**Problem:** How many lines of the records hold the string "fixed"? Reply with the number alone.

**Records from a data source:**
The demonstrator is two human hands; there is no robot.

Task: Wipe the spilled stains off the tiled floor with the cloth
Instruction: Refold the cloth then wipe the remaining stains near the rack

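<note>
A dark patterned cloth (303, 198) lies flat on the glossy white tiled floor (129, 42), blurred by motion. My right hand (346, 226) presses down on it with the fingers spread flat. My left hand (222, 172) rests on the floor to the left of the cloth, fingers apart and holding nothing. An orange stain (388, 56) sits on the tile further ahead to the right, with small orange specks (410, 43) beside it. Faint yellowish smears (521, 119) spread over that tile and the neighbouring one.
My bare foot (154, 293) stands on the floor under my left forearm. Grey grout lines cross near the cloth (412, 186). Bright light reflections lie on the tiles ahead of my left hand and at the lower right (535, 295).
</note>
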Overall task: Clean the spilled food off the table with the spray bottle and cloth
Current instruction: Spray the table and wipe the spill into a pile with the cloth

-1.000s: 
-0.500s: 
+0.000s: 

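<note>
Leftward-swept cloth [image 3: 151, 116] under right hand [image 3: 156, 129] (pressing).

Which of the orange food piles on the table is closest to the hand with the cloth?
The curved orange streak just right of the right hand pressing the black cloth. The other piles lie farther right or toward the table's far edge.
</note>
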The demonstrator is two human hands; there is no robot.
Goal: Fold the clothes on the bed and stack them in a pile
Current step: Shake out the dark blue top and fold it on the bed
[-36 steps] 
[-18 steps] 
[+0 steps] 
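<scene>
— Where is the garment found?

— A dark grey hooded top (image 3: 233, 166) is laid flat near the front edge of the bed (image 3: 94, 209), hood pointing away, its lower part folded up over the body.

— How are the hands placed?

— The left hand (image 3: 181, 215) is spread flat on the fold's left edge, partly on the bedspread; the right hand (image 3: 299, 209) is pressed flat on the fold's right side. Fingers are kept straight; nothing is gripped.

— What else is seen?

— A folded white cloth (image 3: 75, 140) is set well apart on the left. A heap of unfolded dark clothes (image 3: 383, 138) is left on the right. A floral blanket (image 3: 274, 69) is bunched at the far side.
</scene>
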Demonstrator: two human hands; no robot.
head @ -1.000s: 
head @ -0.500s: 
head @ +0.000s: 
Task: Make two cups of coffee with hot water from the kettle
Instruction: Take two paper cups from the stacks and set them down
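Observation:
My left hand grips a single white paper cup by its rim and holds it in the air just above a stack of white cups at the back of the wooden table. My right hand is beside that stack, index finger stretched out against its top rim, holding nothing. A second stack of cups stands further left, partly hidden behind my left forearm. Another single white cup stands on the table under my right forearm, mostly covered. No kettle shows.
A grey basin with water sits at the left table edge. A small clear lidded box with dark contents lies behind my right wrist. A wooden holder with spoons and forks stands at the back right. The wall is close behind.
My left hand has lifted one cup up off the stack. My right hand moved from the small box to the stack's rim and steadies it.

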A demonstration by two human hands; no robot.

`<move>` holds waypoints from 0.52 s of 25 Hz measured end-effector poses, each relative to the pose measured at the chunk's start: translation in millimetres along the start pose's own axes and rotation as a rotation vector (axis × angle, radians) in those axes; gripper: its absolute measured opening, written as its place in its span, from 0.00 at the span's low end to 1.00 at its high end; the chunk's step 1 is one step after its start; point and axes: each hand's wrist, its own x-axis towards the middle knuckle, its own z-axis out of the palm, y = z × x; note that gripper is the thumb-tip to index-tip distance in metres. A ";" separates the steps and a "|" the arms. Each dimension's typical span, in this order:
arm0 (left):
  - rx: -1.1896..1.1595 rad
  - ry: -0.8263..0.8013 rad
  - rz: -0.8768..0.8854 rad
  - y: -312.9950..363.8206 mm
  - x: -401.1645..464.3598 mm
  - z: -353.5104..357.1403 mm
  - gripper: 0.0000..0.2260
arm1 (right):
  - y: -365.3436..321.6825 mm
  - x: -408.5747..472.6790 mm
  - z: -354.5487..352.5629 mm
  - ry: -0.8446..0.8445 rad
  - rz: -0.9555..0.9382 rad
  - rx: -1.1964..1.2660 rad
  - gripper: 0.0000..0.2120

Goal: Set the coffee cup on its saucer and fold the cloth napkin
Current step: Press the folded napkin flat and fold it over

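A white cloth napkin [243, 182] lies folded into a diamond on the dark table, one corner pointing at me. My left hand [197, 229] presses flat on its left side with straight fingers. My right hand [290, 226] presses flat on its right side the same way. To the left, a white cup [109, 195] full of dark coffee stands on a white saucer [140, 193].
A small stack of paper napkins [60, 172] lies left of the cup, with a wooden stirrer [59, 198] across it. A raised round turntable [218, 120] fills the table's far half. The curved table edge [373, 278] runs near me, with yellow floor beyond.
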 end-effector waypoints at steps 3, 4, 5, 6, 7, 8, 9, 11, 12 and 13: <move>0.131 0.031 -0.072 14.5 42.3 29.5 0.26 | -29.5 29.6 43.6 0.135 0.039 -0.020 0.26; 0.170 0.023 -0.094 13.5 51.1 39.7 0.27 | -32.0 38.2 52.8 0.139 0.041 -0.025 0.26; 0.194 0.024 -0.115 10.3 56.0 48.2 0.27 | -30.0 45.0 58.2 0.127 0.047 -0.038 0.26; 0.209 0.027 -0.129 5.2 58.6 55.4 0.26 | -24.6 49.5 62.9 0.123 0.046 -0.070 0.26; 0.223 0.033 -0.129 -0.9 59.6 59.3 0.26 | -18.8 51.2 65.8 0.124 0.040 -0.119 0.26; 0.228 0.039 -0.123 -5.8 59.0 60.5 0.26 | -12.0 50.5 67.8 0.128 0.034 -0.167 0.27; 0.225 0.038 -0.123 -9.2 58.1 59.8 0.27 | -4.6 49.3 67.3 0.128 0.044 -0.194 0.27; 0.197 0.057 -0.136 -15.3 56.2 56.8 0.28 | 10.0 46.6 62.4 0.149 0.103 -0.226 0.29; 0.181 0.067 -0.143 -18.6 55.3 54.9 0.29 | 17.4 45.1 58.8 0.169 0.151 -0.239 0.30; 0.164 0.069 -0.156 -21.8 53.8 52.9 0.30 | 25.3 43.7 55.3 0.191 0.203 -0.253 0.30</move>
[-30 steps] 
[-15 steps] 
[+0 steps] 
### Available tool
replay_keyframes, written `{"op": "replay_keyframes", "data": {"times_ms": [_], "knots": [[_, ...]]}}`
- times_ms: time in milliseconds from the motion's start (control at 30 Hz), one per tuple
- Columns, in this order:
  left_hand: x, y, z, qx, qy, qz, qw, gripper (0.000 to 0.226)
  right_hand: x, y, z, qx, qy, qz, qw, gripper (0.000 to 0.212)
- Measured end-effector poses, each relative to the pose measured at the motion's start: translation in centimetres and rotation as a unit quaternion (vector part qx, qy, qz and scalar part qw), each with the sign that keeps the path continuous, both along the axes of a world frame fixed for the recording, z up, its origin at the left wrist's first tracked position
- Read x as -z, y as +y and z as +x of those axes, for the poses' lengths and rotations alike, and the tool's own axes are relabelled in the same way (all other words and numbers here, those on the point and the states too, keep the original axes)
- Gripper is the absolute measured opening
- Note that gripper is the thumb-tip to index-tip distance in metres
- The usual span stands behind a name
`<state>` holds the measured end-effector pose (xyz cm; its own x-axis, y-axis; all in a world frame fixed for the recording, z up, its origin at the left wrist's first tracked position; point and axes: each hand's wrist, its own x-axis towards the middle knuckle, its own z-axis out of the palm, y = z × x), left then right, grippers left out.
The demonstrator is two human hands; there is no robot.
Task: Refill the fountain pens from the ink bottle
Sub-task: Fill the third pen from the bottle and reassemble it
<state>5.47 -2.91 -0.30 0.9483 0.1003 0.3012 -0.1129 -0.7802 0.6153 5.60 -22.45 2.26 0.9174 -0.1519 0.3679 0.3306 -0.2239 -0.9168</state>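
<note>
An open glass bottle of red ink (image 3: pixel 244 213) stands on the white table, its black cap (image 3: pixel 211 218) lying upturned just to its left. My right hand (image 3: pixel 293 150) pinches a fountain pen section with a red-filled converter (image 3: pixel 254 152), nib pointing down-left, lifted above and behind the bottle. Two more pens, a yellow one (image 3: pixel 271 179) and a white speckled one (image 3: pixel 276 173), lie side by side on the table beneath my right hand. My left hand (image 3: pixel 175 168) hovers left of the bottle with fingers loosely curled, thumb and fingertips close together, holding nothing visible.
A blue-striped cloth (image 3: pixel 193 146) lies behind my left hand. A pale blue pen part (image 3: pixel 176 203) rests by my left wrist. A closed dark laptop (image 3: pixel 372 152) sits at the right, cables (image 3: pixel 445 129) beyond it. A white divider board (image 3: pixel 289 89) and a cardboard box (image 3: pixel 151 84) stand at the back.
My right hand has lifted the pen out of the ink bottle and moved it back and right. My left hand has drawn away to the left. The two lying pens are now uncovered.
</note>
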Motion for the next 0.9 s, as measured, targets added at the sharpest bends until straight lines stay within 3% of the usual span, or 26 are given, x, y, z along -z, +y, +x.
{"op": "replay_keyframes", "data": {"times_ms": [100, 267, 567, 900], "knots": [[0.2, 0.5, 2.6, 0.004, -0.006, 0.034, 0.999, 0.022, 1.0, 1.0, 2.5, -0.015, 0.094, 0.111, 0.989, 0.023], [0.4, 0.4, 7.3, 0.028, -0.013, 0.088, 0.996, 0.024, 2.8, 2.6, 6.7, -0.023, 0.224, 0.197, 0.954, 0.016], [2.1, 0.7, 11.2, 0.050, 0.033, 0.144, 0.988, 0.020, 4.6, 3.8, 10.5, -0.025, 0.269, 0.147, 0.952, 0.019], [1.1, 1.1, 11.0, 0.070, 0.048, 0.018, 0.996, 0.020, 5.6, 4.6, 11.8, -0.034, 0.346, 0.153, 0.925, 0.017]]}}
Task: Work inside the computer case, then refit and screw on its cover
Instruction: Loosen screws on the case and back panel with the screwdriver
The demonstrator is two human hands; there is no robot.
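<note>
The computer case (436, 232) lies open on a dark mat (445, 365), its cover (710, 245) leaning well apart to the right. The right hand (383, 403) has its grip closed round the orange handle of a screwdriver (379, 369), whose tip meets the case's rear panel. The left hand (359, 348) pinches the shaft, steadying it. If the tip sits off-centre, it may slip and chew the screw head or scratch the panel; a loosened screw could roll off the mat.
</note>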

**Result for this exercise:** 2